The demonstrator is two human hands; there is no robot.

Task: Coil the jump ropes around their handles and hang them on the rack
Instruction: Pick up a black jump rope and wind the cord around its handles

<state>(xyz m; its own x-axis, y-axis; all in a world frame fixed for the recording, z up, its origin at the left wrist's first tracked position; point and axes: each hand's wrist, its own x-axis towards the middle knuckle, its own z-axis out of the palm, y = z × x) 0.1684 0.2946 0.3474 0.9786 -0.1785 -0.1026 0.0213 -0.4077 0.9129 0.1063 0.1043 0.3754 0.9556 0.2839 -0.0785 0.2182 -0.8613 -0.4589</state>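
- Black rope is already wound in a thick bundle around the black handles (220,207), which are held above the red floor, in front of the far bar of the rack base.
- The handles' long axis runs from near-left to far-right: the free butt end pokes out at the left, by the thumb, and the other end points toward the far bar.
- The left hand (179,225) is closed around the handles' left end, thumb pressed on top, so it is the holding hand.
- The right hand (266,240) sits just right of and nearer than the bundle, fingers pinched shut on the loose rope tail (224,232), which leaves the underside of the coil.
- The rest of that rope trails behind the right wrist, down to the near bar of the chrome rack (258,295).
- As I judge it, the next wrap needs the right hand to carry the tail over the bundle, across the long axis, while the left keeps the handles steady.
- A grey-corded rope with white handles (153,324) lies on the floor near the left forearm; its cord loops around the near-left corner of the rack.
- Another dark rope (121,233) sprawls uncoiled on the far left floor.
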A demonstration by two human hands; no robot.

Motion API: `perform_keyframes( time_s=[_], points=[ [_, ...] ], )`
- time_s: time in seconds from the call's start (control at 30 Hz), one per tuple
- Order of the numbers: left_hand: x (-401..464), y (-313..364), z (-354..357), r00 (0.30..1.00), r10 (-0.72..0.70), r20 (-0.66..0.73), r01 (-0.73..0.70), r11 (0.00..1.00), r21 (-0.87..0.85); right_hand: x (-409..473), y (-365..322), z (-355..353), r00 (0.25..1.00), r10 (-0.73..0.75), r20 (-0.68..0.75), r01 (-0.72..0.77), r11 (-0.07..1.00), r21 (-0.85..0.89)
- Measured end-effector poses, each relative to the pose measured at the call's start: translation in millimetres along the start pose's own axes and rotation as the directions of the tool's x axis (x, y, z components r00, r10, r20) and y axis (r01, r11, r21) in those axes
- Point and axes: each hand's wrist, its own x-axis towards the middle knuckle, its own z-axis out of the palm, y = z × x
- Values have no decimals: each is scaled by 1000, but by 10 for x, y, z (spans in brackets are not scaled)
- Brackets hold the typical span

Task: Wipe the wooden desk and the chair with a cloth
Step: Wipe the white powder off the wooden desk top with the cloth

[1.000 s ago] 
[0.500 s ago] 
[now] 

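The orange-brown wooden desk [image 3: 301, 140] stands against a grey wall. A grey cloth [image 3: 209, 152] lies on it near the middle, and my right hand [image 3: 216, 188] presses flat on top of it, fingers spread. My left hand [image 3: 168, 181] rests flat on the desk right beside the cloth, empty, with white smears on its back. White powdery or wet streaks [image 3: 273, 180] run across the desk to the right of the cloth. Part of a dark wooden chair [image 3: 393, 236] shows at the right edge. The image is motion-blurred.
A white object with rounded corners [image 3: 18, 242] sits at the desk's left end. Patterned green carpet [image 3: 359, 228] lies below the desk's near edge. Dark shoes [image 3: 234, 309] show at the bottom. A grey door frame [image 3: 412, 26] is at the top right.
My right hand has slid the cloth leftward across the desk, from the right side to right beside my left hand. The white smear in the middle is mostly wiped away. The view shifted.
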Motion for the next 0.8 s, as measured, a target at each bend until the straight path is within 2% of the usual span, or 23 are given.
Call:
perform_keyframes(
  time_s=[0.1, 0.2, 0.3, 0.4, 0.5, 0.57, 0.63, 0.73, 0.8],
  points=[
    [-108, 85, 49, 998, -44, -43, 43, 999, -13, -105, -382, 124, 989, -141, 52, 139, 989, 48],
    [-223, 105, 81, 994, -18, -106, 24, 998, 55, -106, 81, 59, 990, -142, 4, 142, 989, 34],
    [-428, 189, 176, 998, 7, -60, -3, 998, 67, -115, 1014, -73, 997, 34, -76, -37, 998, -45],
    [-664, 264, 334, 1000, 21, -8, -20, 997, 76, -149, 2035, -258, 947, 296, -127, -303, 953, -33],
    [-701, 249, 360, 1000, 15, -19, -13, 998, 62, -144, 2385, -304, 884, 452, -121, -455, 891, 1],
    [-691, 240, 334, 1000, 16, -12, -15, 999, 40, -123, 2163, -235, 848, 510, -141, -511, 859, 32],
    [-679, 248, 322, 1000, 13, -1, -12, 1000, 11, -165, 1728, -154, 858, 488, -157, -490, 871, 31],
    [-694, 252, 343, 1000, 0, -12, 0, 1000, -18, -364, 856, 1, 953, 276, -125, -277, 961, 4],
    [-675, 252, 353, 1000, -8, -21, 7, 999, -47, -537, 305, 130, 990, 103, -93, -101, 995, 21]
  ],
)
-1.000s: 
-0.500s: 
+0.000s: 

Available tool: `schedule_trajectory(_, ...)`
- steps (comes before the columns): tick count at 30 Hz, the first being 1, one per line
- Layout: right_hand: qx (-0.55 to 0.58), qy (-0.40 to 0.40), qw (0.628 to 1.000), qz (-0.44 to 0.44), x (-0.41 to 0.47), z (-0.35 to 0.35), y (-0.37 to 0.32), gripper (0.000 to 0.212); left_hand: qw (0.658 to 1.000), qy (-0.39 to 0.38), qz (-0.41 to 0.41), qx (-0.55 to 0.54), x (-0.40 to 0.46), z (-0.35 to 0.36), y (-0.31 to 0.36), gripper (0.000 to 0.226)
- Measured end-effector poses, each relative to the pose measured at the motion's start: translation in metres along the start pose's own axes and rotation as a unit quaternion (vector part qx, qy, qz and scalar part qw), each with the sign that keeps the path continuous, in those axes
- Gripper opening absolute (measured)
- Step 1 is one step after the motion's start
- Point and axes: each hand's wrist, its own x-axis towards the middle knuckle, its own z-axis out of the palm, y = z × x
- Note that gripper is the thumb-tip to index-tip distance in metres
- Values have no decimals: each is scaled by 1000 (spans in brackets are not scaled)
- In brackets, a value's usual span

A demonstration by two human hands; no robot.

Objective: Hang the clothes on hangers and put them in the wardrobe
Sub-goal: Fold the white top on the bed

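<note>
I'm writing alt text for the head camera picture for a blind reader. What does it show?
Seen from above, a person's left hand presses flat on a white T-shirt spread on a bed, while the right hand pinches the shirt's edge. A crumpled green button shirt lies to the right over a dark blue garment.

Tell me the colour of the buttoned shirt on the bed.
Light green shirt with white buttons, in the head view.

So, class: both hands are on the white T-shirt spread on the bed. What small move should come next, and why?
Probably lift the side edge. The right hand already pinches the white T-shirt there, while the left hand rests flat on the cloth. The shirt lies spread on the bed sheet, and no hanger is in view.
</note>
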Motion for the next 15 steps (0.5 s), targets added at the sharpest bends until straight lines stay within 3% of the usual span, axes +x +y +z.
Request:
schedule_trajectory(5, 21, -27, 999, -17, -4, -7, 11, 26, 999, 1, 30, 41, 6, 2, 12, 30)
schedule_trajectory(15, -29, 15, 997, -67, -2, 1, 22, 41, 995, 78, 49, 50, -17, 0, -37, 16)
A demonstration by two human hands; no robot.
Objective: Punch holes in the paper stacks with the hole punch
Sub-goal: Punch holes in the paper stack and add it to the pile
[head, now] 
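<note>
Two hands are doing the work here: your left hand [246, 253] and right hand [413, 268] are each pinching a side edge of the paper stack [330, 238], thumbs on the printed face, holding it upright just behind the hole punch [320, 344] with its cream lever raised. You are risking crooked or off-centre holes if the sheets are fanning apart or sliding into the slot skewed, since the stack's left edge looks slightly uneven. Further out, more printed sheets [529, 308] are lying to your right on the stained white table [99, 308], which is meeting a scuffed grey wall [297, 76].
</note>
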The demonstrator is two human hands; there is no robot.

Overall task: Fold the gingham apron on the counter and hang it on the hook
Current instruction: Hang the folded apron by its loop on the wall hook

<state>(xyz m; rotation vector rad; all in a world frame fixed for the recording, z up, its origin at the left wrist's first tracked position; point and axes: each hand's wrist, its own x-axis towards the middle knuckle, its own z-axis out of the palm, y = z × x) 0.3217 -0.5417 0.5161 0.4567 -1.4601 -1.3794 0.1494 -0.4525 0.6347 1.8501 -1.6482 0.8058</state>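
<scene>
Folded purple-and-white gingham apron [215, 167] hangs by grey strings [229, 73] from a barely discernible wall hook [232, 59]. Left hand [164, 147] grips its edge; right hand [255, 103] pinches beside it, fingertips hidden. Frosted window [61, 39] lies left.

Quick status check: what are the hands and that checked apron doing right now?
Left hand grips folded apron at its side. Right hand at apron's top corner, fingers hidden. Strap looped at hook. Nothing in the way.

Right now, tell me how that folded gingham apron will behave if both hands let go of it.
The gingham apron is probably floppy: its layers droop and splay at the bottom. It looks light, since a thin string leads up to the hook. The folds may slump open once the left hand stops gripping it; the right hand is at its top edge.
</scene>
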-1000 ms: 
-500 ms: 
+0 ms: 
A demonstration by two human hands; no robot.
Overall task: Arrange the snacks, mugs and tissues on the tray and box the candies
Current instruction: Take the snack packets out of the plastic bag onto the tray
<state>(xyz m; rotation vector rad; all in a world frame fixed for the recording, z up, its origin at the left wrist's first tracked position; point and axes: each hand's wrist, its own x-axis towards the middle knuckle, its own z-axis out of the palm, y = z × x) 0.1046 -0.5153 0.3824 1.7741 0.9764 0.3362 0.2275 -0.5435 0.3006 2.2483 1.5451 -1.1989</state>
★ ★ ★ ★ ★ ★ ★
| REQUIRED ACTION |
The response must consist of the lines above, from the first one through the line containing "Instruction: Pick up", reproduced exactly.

| RESULT |
The demonstrator is two human hands; there is no robot.

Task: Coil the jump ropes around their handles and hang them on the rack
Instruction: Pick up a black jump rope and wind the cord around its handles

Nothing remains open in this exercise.